Working from the records below, repeat exactly the lines starting at the line that contains "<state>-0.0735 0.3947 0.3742" and ending at the line that contains "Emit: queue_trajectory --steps", inclusive.

######

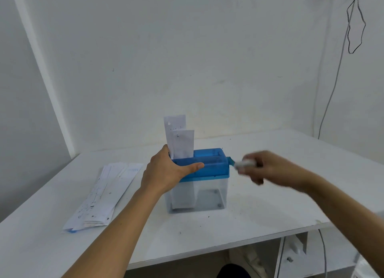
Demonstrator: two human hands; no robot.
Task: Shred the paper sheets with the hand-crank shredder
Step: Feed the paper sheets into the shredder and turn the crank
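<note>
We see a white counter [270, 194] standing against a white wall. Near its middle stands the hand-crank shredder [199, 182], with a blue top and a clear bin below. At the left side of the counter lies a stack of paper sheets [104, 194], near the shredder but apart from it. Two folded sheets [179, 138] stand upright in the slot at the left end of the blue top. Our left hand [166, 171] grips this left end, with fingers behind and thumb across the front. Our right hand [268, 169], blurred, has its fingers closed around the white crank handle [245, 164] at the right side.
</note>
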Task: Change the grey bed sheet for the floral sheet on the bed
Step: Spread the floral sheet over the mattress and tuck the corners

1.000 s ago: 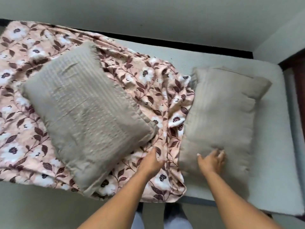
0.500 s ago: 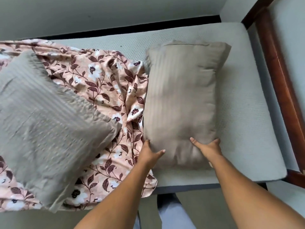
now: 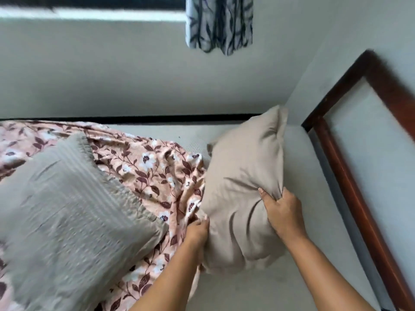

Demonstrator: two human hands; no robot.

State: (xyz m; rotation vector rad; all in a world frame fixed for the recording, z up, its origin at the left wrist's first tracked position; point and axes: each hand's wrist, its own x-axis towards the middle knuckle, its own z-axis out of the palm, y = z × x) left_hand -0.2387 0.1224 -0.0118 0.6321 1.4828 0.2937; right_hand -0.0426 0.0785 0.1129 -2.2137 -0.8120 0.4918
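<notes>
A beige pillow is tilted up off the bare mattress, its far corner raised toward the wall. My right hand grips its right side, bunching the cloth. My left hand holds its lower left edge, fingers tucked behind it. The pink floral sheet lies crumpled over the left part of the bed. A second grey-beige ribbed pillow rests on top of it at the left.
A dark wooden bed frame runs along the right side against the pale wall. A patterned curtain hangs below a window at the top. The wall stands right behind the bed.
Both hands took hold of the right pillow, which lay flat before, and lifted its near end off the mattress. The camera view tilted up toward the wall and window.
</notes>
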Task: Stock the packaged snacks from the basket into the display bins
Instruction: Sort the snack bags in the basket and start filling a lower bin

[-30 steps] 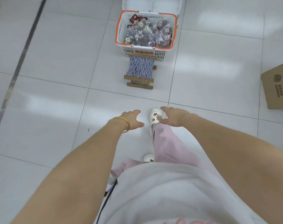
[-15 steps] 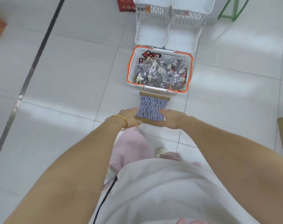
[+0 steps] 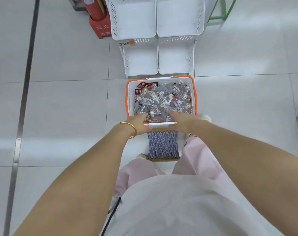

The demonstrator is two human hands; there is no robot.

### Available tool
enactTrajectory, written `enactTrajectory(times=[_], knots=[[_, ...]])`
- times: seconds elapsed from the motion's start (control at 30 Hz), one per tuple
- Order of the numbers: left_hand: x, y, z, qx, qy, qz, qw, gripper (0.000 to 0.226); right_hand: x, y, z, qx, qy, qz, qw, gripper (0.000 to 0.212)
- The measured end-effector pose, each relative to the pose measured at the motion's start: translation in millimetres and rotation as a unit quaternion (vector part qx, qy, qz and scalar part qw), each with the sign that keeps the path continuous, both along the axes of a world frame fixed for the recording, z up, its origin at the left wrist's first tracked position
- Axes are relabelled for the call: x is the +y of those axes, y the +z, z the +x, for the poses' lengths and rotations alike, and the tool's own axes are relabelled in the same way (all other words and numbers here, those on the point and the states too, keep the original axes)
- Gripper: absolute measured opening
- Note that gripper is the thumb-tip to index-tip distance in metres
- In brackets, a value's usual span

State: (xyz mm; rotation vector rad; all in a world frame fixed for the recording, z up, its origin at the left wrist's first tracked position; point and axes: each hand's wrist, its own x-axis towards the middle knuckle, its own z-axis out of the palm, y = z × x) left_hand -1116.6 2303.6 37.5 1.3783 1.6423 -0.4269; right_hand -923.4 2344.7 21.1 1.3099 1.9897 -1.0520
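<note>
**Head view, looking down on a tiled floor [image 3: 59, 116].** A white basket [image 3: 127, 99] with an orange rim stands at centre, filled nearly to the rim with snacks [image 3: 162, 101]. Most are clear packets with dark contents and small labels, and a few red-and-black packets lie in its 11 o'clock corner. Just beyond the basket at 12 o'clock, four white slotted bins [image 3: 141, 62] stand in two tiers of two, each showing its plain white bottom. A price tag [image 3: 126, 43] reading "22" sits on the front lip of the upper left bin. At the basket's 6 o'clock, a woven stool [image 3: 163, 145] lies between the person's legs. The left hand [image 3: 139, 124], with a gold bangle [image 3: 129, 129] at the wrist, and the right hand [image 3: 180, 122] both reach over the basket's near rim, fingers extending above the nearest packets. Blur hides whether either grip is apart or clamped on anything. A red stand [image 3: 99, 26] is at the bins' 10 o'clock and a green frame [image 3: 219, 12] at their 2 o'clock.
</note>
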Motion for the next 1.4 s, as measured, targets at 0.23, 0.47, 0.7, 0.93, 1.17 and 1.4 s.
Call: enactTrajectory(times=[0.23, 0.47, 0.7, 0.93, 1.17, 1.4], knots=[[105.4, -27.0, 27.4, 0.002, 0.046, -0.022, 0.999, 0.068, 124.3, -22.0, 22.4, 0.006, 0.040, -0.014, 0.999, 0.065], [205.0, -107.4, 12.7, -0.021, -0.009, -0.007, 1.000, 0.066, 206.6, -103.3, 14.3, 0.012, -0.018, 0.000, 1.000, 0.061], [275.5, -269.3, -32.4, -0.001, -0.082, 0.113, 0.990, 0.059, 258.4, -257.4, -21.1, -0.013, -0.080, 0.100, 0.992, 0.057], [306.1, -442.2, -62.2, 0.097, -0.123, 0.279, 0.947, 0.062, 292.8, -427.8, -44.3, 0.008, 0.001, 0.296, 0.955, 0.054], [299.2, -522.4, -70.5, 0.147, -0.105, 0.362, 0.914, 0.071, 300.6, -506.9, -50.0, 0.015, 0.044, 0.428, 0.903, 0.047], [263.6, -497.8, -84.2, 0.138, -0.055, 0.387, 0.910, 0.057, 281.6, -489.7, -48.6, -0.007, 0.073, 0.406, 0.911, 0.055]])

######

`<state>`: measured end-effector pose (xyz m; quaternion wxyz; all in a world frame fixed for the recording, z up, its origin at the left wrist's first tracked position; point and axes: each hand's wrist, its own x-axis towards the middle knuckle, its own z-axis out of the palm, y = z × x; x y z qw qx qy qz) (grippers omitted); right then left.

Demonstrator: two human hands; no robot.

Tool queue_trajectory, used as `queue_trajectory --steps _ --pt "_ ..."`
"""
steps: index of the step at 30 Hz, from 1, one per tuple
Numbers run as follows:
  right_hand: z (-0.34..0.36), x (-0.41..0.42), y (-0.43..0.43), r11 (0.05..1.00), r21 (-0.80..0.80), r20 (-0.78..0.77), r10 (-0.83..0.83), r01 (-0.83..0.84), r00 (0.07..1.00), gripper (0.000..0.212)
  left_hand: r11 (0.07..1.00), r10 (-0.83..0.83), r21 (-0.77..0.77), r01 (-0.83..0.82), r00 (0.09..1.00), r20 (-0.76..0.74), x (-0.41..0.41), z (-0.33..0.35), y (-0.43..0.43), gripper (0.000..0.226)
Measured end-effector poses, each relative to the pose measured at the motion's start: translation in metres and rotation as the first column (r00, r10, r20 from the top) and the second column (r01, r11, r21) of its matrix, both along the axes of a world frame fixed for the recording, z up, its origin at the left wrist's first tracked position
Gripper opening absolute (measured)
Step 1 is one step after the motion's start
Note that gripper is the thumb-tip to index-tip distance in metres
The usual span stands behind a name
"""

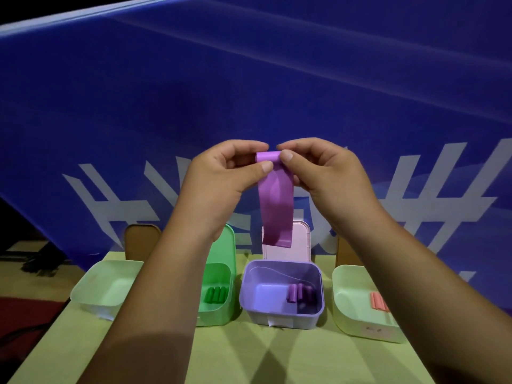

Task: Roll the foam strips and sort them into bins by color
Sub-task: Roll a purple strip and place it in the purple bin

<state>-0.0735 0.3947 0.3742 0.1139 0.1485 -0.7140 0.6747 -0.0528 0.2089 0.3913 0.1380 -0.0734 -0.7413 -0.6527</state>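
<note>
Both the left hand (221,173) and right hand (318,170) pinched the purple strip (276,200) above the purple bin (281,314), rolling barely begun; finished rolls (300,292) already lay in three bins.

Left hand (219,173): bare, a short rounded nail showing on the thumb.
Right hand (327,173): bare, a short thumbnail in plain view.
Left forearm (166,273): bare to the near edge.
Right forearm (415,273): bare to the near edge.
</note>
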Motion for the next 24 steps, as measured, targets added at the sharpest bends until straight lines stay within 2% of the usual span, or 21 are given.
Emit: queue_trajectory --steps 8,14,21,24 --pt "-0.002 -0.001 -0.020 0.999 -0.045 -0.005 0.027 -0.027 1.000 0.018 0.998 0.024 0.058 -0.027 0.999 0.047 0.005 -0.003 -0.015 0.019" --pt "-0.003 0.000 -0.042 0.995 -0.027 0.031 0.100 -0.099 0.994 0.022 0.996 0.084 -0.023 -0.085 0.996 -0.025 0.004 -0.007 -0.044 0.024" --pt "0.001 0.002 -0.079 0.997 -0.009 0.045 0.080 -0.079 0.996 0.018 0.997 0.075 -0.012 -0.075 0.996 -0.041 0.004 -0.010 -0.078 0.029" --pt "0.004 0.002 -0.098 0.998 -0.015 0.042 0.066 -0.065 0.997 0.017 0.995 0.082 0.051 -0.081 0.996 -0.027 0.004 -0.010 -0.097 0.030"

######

_EXERCISE SOLUTION:_
<state>-0.0735 0.3947 0.3742 0.1139 0.1485 -0.7140 0.6747 -0.0528 0.2089 0.3913 0.1380 -0.0734 -0.7413 -0.6527</state>
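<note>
Both the left hand (221,173) and right hand (318,170) pinched the purple strip (276,200) above the purple bin (281,314), rolling barely begun; finished rolls (300,292) already lay in three bins.

Left hand (219,173): bare, a short rounded nail showing on the thumb.
Right hand (327,173): bare, a short thumbnail in plain view.
Left forearm (166,273): bare to the near edge.
Right forearm (415,273): bare to the near edge.
</note>
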Motion for the next 24 steps, as measured, targets added at the sharpest bends until straight lines stay within 2% of the usual span, or 21 are given.
Emit: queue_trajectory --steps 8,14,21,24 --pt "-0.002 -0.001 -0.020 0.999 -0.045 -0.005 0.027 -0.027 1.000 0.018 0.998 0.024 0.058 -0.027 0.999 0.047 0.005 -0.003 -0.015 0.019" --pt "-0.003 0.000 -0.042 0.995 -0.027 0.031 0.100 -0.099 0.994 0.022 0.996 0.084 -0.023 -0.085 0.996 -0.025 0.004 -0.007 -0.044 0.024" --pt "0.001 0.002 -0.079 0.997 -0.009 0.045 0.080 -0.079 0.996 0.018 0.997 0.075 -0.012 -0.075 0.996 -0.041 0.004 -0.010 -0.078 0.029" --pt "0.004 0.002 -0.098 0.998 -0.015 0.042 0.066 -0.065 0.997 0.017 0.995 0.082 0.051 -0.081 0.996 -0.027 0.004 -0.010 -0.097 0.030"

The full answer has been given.